D’une brûlante actualité sociale et politique
Moi aussi, j’ai mes a priori avant d’aller voir un film. De plus, j’ai une méfiance épidermique pour ceux qui nous arrivent précédés d’une réputation faite à coup de chiffres mirobolants. C’est le cas du drame écrit, mis en scène et interprété par Paola Cortellesi. 118 minutes plus tard, je rabats mon caquet et apprends, une fois de plus, que le public a souvent raison. En tout cas en Italie, cette comédie dramatique a réuni plus de 5 millions de spectateurs… Enorme ! Mariée à Ivano, Delia, mère de trois enfants, vit à Rome dans la seconde moitié des années 40. La ville est alors partagée entre l’espoir né de la Libération et les difficultés matérielles engendrées par la guerre qui vient à peine de s’achever. Face à son mari autoritaire et violent, Delia ne trouve du réconfort qu’auprès de son amie Marisa avec qui elle partage des moments de légèreté et des confidences intimes. Leur routine morose prend fin au printemps, lorsque toute la famille en émoi s’apprête à célébrer les fiançailles imminentes de leur fille aînée, Marcella. Mais l’arrivée d’une lettre mystérieuse va tout bouleverser et pousser Delia à trouver le courage d’imaginer un avenir meilleur, et pas seulement pour elle-même. « Pour une vie meilleure », voilà le credo de ce magnifique portrait de femme, vibrant et d’un actualité brûlante. A ne pas rater.
Si l’action se situe en 1946, ce n’est évidemment pas un hasard. C’est le moment précis où les femmes italiennes vont voter pour la 1ère fois.
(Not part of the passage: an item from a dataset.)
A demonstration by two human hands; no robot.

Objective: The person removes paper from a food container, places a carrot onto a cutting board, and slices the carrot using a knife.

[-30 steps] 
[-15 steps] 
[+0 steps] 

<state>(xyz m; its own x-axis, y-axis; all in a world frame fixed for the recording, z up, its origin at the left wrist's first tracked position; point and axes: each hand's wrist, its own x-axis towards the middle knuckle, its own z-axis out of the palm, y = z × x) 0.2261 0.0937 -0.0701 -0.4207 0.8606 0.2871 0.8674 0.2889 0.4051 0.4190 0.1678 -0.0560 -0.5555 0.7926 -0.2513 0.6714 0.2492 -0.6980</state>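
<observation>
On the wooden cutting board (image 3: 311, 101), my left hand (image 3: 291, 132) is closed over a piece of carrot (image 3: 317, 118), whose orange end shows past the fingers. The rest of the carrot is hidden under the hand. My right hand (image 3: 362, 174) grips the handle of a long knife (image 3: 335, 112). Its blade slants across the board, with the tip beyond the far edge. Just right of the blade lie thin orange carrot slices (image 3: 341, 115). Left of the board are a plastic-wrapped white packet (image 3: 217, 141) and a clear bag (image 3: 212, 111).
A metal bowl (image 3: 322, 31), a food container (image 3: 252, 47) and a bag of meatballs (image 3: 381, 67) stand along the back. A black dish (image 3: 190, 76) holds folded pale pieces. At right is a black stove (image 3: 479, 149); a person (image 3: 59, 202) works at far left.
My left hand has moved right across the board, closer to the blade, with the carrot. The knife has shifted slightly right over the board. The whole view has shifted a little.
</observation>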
Ce récit, qui met en scène des femmes ordinaires, pourrait apparaître, tant la maltraitance et le poids du patriarcat étaient monnaie courante à cette époque. On assiste ici à la naissance d'une prise de conscience chez une de ces femmes. Et c’est passionnant et beaucoup plus subtil qu’on aurait pu le craindre en découvrant la psychologie pour le moins simpliste des personnages au début du film. Mais le personnage de Delia emporte tout sur son passage et nous entraîne dans son combat quotidien. Noir et blanc, esthétique néoréaliste, jeu parfois outré des protagonistes, tout est parfaitement assumé pour sa 1ère réalisation par la formidable Paola Cortellesi. Ce film est un tour de force et je comprends mieux pourquoi il a battu à plate coutures les blockbusters estivaux Barbie et Oppenheimer. Après un inquiétant trou d’air, le cinéma italien – qui a retrouvé ses studios de Cine Citta -, reprend de formidables couleurs… même en noir et blanc.
Paola Cortellesi est partout, à l’écriture, devant et derrière la caméra et, en plus, elle ne quitte pas l’écran. Une immense performance pour cette star italienne du petit écran et du one woman show. Elle magnifiquement entourée par une véritable troupe avec Valerio Mastandrea, Romana Maggiora Vergano, Emanuela Fanelli, et tous les autres. Cruel, drôle et sans concession, ce film est LE pamphlet utile et lumineux qui fait du bien. La cinéaste ose tout comme de transformer les scènes de violence conjugale en danse… hallucinant. On attend déjà le prochain Cortellesi qui vient de prendre place auprès de Garrone et Sorrentino.